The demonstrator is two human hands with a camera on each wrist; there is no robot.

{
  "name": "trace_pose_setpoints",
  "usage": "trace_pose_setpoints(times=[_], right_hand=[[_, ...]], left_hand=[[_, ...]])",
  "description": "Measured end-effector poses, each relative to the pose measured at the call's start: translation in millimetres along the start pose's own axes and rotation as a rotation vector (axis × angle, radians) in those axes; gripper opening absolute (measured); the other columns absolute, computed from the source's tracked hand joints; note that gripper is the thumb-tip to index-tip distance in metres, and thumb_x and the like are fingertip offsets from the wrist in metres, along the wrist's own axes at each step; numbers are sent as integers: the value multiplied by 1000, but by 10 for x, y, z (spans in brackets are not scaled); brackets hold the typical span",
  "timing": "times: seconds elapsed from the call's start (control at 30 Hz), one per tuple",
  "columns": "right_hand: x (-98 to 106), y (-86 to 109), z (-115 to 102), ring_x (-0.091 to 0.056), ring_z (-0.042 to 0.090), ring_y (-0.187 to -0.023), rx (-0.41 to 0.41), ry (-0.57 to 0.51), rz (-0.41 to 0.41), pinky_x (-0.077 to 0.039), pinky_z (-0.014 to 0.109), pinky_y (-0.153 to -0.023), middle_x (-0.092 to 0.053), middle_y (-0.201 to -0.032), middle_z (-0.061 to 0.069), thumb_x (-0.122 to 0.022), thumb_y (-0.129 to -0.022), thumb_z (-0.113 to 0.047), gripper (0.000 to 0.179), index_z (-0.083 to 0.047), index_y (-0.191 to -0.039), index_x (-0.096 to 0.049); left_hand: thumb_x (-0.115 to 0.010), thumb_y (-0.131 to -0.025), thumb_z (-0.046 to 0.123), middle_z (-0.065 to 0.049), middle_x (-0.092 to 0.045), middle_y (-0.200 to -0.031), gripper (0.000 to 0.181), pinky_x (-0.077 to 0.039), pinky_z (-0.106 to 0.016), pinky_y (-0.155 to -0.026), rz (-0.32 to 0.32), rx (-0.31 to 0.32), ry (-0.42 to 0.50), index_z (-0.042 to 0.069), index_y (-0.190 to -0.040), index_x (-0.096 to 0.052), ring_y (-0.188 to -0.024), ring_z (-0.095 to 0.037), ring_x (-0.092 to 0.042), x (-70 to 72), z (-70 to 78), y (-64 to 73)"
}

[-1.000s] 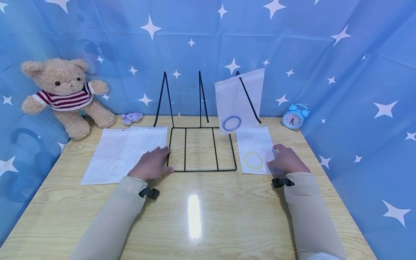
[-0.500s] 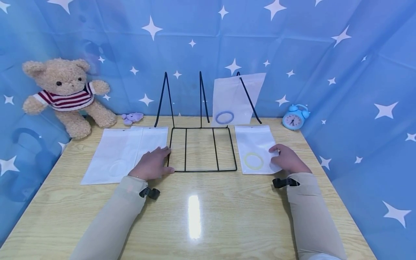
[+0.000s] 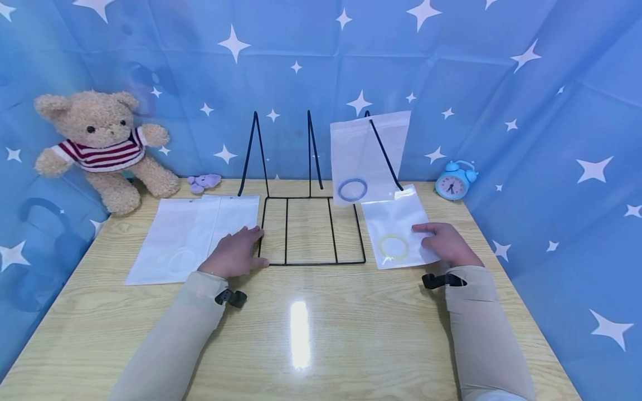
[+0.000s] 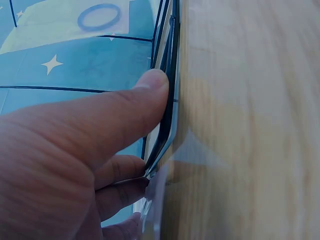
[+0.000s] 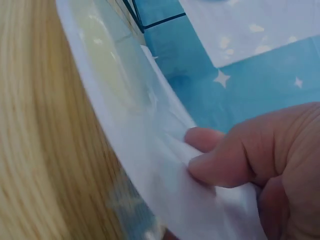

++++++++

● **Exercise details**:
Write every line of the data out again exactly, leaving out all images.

● **Solution**:
The demonstrator is two human hands with a camera on each wrist; there is no robot.

{
  "name": "trace_pose_setpoints",
  "usage": "trace_pose_setpoints(times=[_], right_hand=[[_, ...]], left_hand=[[_, ...]])",
  "description": "Measured end-effector poses, each relative to the pose measured at the call's start: translation in millimetres along the start pose's own axes and rotation as a rotation vector (axis × angle, radians) in those axes; gripper opening absolute (measured); the other columns absolute, computed from the source's tracked hand joints; note that gripper is the thumb-tip to index-tip distance in metres, and thumb_x and the like are fingertip offsets from the wrist in metres, along the wrist's own axes at each step; numbers are sent as integers: the value multiplied by 1000, but by 10 for x, y, z (spans in brackets are not scaled); brackets hold the typical span",
  "timing": "times: seconds elapsed from the call's start (control at 30 Hz), one per tuple",
  "columns": "right_hand: x (-98 to 106), y (-86 to 109), z (-115 to 102), ring_x (-0.091 to 0.056), ring_z (-0.042 to 0.090), ring_y (-0.187 to -0.023), rx (-0.41 to 0.41), ry (-0.57 to 0.51), rz (-0.41 to 0.41), pinky_x (-0.077 to 0.039), pinky_z (-0.014 to 0.109), pinky_y (-0.153 to -0.023), middle_x (-0.092 to 0.053), middle_y (-0.201 to -0.032), middle_z (-0.061 to 0.069), thumb_x (-0.122 to 0.022), thumb_y (-0.129 to -0.022), thumb_z (-0.113 to 0.047), gripper (0.000 to 0.179), index_z (-0.083 to 0.047), index_y (-0.191 to -0.039), index_x (-0.096 to 0.049); left_hand: thumb_x (-0.115 to 0.010), thumb_y (-0.131 to -0.025), thumb_z (-0.046 to 0.123), middle_z (-0.065 to 0.049), middle_x (-0.092 to 0.045), middle_y (-0.200 to -0.031), gripper (0.000 to 0.181), pinky_x (-0.077 to 0.039), pinky_z (-0.106 to 0.016), pinky_y (-0.155 to -0.026), rz (-0.32 to 0.32), rx (-0.31 to 0.32), ry (-0.42 to 0.50), index_z (-0.042 to 0.069), index_y (-0.190 to -0.040), index_x (-0.096 to 0.052), ring_y (-0.188 to -0.024), ring_z (-0.095 to 0.037), ring_x (-0.092 to 0.042), x (-70 to 72), z (-70 to 78), y (-64 to 73)"
}

[-1.000s] 
[-0.500s] 
[+0.000s] 
[+0.000s] 
[+0.000s] 

Nothing remains open in this exercise.